Segment Start: EXERCISE MATERIAL
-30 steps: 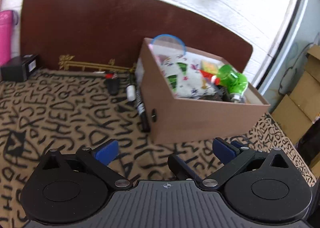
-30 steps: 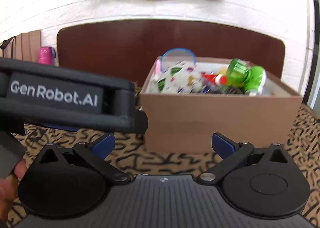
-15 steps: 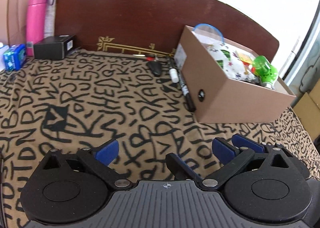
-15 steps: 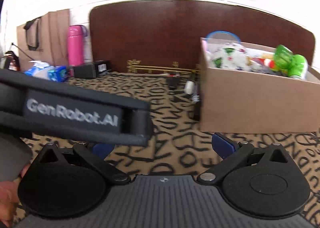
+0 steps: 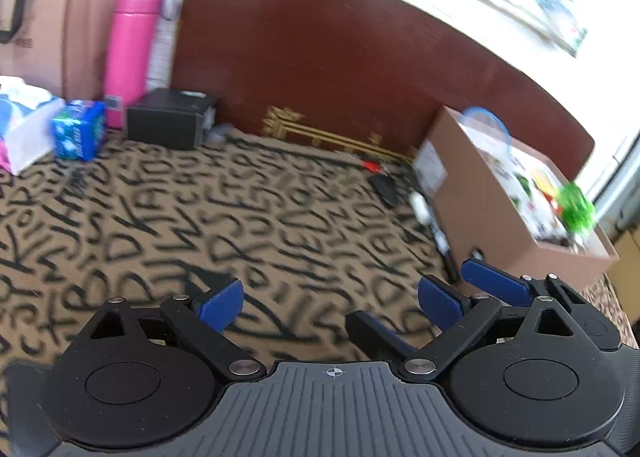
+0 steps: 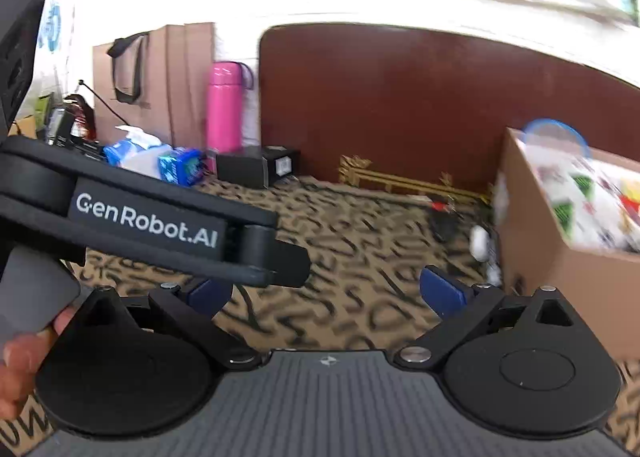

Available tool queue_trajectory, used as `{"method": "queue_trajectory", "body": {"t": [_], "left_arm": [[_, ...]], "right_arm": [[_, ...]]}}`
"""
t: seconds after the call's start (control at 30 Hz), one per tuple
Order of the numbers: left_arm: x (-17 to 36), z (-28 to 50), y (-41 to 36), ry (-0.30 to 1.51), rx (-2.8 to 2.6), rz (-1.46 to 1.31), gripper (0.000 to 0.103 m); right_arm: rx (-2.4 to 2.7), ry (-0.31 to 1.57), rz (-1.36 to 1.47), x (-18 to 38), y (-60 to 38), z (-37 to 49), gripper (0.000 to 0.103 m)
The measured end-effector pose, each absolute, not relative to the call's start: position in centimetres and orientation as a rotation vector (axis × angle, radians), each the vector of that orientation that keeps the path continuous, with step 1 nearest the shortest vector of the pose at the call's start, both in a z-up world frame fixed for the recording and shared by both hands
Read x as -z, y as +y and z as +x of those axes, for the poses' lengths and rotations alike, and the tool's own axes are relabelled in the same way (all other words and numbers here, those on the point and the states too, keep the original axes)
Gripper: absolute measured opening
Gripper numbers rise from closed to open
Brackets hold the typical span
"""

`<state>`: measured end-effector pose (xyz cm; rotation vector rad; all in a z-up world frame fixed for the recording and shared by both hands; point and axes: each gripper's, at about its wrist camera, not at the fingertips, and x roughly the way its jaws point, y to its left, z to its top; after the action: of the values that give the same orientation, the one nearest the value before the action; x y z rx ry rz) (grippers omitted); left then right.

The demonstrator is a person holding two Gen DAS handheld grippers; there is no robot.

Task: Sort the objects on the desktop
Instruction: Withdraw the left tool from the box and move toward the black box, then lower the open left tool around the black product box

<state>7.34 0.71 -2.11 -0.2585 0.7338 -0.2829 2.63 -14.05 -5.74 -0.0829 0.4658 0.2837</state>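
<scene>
My left gripper [image 5: 330, 301] is open and empty above the letter-patterned cloth [image 5: 200, 225]. My right gripper [image 6: 324, 291] is also open and holds nothing. The left gripper's black housing [image 6: 148, 217] crosses the right wrist view and hides part of the right gripper's left finger. A cardboard box [image 5: 500, 225] [image 6: 560, 257] stands at the right, holding a patterned pouch [image 6: 580, 193], a green bottle [image 5: 576, 209] and other items. Beside its left wall lie markers [image 5: 438, 233], a white-capped pen [image 6: 480, 243] and a small black object [image 5: 386, 187].
At the far left stand a pink flask [image 5: 128, 49], a black box [image 5: 168, 123], a blue pack [image 5: 78, 129] and a paper bag [image 6: 160, 81]. A dark wooden board [image 5: 340, 69] backs the table. A hand [image 6: 20, 357] shows at the lower left.
Both views have swung left and drawn back, so the cardboard box now sits at the right edge and the flask, black box and blue pack have come into view. Both grippers have stayed open.
</scene>
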Motion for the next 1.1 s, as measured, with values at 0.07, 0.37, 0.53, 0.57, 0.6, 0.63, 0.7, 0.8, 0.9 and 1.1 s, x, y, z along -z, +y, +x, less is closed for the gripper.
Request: {"method": "queue_trajectory", "body": {"t": [0.07,0.37,0.53,0.57,0.6,0.63,0.7,0.8,0.9,1.1], "left_arm": [[1.7,8.2,2.0,0.715,0.261,-0.255,0.099],[0.4,14.5,8.5,0.65,0.174,-0.249,0.099],[1.5,18.8,11.1,0.67,0.174,-0.27,0.097],[1.8,19.6,11.4,0.673,0.173,-0.269,0.095],[2.1,20.4,11.7,0.676,0.175,-0.27,0.095],[2.4,21.1,12.0,0.678,0.179,-0.275,0.094],[3.1,22.6,12.6,0.688,0.177,-0.293,0.093],[4.0,24.7,13.2,0.696,0.192,-0.314,0.092],[4.6,26.3,13.4,0.698,0.196,-0.301,0.091],[5.9,29.0,14.1,0.702,0.178,-0.299,0.094]], "right_arm": [[-0.312,0.451,-0.094,5.3,-13.2,4.0,0.099],[-0.461,0.398,-0.212,4.4,-8.9,11.0,0.094],[-0.497,0.414,-0.227,5.2,-6.9,15.3,0.091],[-0.501,0.424,-0.232,5.4,-6.4,16.2,0.091],[-0.504,0.431,-0.24,5.8,-6.1,17.0,0.09],[-0.508,0.437,-0.249,6.1,-5.7,17.7,0.09],[-0.519,0.45,-0.264,6.8,-5.0,19.1,0.089],[-0.53,0.463,-0.27,7.9,-4.4,20.8,0.087],[-0.53,0.485,-0.261,9.0,-4.2,22.7,0.086],[-0.543,0.496,-0.248,10.5,-3.7,25.8,0.084]]}}
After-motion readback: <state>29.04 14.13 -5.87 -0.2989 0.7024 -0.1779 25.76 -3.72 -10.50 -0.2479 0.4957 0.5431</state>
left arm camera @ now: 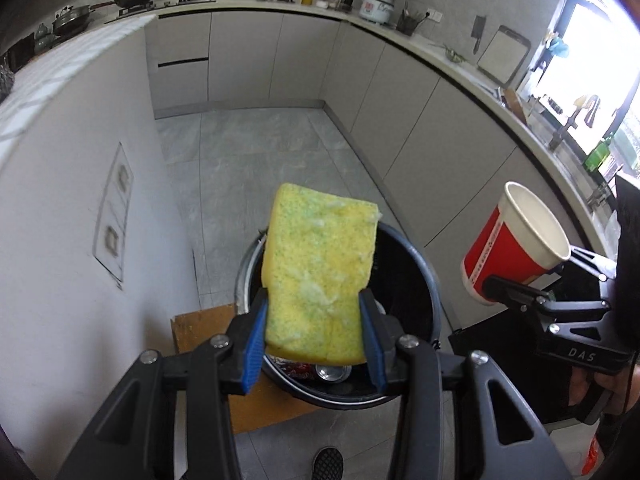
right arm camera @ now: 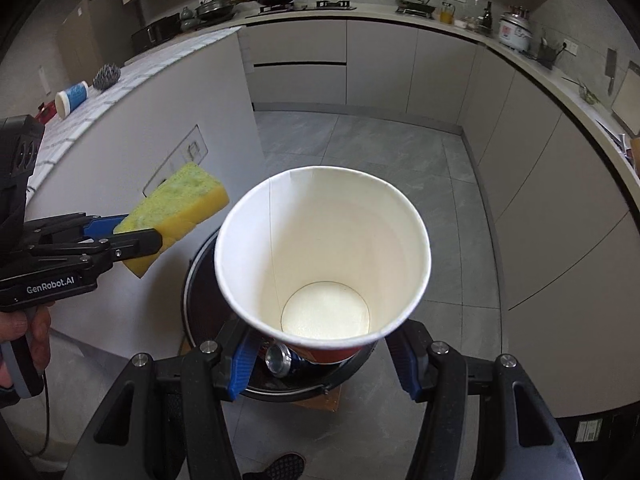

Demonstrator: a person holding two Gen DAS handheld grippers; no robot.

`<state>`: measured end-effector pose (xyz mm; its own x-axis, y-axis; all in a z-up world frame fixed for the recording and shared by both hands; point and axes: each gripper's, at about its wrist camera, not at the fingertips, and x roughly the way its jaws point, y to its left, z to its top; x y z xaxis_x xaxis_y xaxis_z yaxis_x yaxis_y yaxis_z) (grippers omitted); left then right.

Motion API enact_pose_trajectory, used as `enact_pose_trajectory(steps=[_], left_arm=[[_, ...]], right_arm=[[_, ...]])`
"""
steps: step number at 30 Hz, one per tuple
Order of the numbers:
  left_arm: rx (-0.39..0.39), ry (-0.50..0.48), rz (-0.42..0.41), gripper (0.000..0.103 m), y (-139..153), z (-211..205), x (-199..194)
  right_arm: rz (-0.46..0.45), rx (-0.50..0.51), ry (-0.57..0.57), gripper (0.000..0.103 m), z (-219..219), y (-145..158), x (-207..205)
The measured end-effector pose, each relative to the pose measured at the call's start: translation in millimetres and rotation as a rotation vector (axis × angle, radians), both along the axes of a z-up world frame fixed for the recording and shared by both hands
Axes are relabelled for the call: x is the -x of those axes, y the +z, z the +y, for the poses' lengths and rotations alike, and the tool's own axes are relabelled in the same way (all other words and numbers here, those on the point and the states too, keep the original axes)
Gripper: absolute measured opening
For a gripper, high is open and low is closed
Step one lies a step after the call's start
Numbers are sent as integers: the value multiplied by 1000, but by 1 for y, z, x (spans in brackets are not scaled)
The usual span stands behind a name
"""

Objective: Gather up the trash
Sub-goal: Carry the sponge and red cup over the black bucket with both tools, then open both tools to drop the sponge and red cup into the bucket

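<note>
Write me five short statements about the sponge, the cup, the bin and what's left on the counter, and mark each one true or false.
1. The left gripper holds a yellow rectangular sponge. True.
2. The red paper cup in the right gripper is full of liquid. False: it is empty.
3. The round black trash bin already holds a metal drink can. True.
4. The sponge already lies inside the bin. False: the fingers hold it above the bin.
5. A steel wool scrubber sits on the tiled counter. True.
</note>
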<state>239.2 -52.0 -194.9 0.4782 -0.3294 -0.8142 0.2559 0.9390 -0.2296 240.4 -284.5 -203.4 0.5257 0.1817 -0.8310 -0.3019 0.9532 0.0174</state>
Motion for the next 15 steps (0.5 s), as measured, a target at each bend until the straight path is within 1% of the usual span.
enact_pose_trajectory(steps=[5,10,11,12,13,14,15], left_arm=[[-21,9,8,43,-19,-15,-3],[-33,26,16,43,-31,-15,-5],[-31,27,21,43,-34,-15,-6],[-11,20,30,44,-37,-15,-6],[23,-4,43,52,-41,-16,-7],[4,1,35,59,-43,-17,-7],[-31,42,25,64,-45,-14,-9]], right_arm=[[24,-5,46,60,-6,-23,-11],[38,6,100,60,0,-45,-20],[39,9,115,60,1,-50,-21],[41,10,129,61,3,-54,-23],[44,12,144,61,5,-59,-25],[43,12,161,75,6,-64,-26],[41,30,173,90,8,-71,-28]])
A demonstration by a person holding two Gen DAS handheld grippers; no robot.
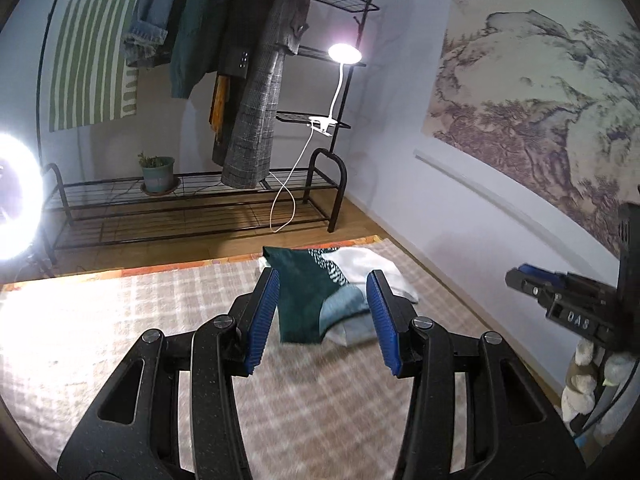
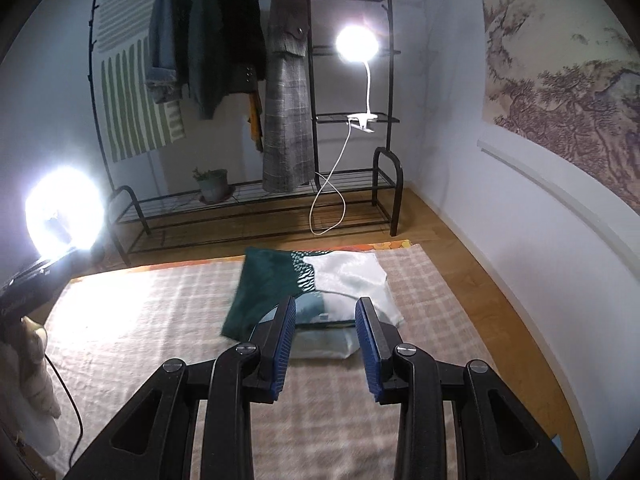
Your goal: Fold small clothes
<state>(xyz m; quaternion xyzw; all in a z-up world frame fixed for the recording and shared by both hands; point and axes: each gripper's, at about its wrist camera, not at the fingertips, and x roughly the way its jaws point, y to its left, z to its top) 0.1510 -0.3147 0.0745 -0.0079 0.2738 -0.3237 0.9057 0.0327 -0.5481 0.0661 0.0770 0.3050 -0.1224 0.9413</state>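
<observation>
A small garment, dark green with a zebra-print patch, pale blue and white panels, lies on the far part of a checked beige rug. It also shows in the right wrist view, with a white part and a folded pale layer under its near edge. My left gripper is open and empty, hovering above the garment's near edge. My right gripper is open and empty, just short of the garment. The right gripper shows at the right edge of the left wrist view.
A black metal clothes rack with hanging coats stands behind the rug, with a potted plant and a clip lamp on it. A bright ring light stands at the left. The wall runs along the right.
</observation>
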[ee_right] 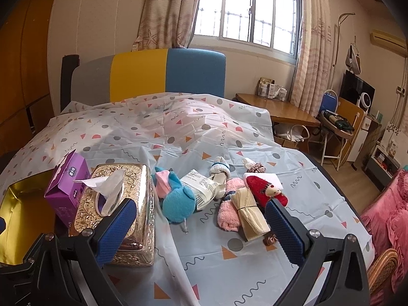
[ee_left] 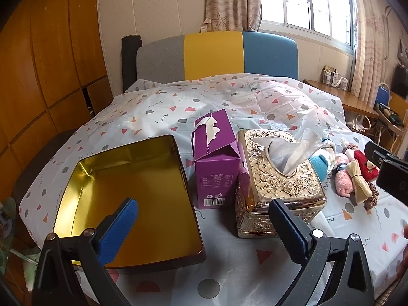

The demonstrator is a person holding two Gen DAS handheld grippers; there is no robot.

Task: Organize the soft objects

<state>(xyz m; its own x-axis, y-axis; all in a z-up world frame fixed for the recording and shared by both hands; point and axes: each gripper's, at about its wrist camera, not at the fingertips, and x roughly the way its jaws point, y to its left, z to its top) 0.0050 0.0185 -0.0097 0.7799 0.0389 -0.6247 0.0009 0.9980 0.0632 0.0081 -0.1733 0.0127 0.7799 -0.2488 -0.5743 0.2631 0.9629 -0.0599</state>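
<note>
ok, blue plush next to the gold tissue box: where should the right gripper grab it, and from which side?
Probably the round lower body of the blue plush, from above. It lies flat on the sheet, its widest, squashiest part facing the open right gripper. Set the jaws across the body left to right; the gold tissue box stands apart on one side, but the white packet touches the plush on the other.

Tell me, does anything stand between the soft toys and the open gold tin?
Yes. The ornate gold tissue box and purple carton stand between the soft toys and the open gold tin.
</note>
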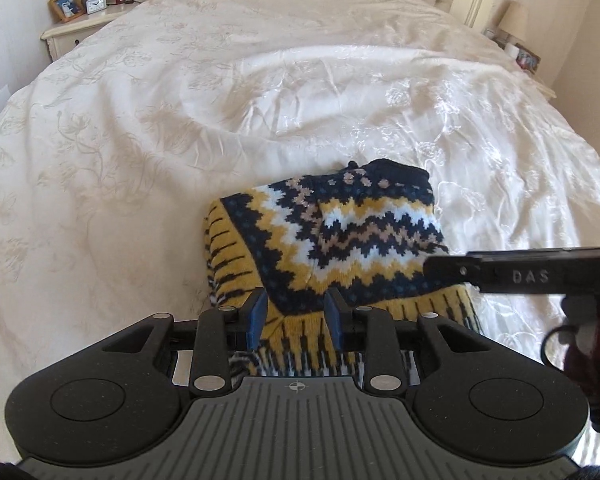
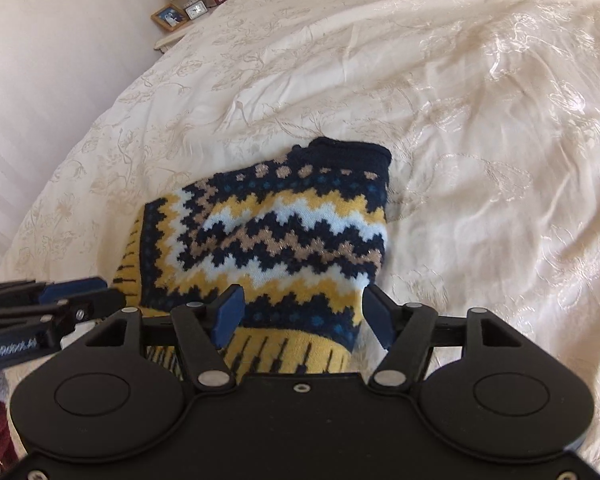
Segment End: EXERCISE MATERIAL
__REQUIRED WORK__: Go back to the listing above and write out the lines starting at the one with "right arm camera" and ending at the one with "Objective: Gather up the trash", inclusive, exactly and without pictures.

__RESPONSE BOX__:
right arm camera @ now: 

Demonstrator: a person holding two Gen DAS handheld grippers; no robot.

`<state>`: measured end-effector pose (xyz mm; its own x-axis, y-axis; all in a z-up world frame fixed for the recording and shared by both hands; point and axes: each gripper's, at about its wrist camera, not at the fingertips, and x roughly the way its jaws point, y to its left, z to its top; x y z xaxis_x xaxis_y xaxis_z yaxis_x yaxis_y yaxis_z) (grippers omitted); left then right.

Motion API enact_pose_trajectory, used as `enact_pose_trajectory(steps=[_], left_arm=[[_, ...]], right_arm=[[_, ...]])`
"""
steps: step number at 30 Hz, one per tuple
Order of the numbers:
  left_arm: rx (-0.39..0.39), ry (-0.50..0.48), rz (-0.42..0.41), gripper (0.000..0.103 m), y (-139..153), z (-211..205), x (-199..194)
  right_arm: rz (-0.46..0.45), rx (-0.50..0.51), ry (-0.57..0.57), gripper (0.000..0.103 m), z (-219..219), y (-145..158), x (-207..205)
The measured end-effector pose, each relative to the pose measured at the call's start: translation in millimetres and rotation as a rotation vector (axis × angle, radians), both along the axes of a z-up world frame fixed for the recording and shared by both hands
Axes are relabelled for the call: x is the -x of those axes, y the +z, z the +y, for the poses' lengths and rotations alike, and the tool's own axes are relabelled in the same way (all other words and numbers here, those on the point and the states too, keep the original axes)
Gripper: absolute measured opening
For a gripper, high is open and low is closed
Step one lies a step after the call's start
Numbers are sent as integers: the value multiplied by 1000, but by 1 for y, z, x (spans in brackets are not scaled)
The usual span stands behind a name
"""

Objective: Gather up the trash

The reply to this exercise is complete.